Nach einer anderen Definition versteht man unter dem Begriff Mehrgenerationenhaus eine Wohnform, bei der mehrere Generationen unter einem Dach leben. Die Bewohner eines Mehrgenerationenhauses sind dabei jedoch nicht einer Familie angehörig sondern einfach Menschen die in einer Wohnform bei der viele Menschen unterschiedlichen Alters zusammen leben viele Vorteile sehen. Vor allem für Berliner Senioren ist dies eine Alternative zu Betreutes Wohnen Berlin oder Senioren WG Berlin.

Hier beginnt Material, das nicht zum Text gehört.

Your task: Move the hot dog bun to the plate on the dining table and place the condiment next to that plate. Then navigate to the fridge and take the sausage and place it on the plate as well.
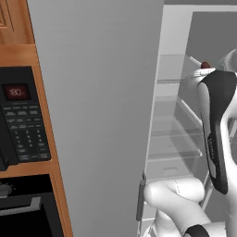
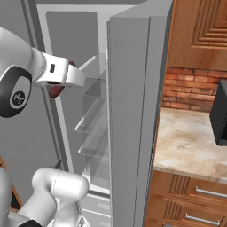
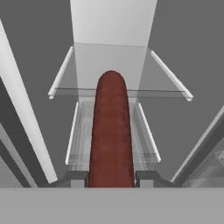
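The sausage (image 3: pixel 111 131), dark reddish-brown and slim, stands straight up between my two dark fingertips (image 3: pixel 76 178) in the hand view. My gripper (image 3: pixel 111 178) is shut on its lower end. Behind it are the fridge's glass shelves (image 3: pixel 120 92) and white inner wall. In the right base view the sausage (image 2: pixel 56 91) peeks out dark red under my white hand, in front of the open fridge (image 2: pixel 88 111). In the left base view a bit of the sausage (image 1: pixel 205 65) shows above my arm, at the height of the upper shelf (image 1: pixel 178 69). Bun, plate, condiment and dining table are out of view.
The fridge's grey door (image 1: pixel 102 115) stands open on my left and another grey panel (image 2: pixel 133 133) on my right. A black microwave (image 1: pixel 21 120) and oven (image 1: pixel 23 213) sit in wooden cabinetry at left. A marble counter (image 2: pixel 190 142) over wooden drawers (image 2: pixel 195 199) lies at right.
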Robot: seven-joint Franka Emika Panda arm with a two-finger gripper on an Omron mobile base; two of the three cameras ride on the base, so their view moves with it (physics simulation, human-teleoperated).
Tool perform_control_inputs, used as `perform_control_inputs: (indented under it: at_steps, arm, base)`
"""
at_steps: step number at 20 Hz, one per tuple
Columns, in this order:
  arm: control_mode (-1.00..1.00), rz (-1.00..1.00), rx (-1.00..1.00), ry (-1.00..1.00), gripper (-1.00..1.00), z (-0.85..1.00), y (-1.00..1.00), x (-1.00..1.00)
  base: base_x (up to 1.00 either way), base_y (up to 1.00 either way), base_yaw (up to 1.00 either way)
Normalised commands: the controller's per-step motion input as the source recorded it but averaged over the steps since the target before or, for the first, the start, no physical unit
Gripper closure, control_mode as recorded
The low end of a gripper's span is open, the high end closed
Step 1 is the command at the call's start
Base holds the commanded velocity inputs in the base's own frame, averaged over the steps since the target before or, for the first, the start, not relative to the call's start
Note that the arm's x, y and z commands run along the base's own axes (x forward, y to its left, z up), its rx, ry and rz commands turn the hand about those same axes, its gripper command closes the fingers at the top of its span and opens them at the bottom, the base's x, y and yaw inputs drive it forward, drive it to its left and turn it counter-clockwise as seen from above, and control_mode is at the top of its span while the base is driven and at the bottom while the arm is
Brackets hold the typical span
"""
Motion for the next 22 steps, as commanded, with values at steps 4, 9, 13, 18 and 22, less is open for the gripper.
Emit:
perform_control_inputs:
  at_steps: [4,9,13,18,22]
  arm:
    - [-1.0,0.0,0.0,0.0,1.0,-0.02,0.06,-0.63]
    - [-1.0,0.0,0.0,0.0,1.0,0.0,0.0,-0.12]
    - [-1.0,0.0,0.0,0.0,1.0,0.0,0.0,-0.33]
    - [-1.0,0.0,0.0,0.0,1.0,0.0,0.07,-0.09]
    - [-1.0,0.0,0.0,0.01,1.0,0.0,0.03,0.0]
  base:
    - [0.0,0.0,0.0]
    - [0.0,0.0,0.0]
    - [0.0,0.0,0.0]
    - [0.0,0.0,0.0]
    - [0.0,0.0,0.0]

Grundgerüst dieser Wohnform ist die gegenseitige Unterstützung, die man sich gegenseitig in einem solchen Haus geben kann. Sei es Kinderbetreuung durch die älteren Bewohner oder Alltagsunterstützung für die Senioren. Mehrgenerationenhäuser verfügen meist über verschiedene Bereiche in denen die Bewohner ihren Rückzugsraum und ihre Privatsphäre haben. Manchmal bestehen die Häuser auch aus mehreren komplett abgetrennten Wohnungen und einem Gemeinschaftsraum. In anderen Häusern werden auch Bäder und Küche geteilt. Das Mehrgenerationenhaus kann ein Ersatz sein für die heute nicht mehr existenten Großfamilien.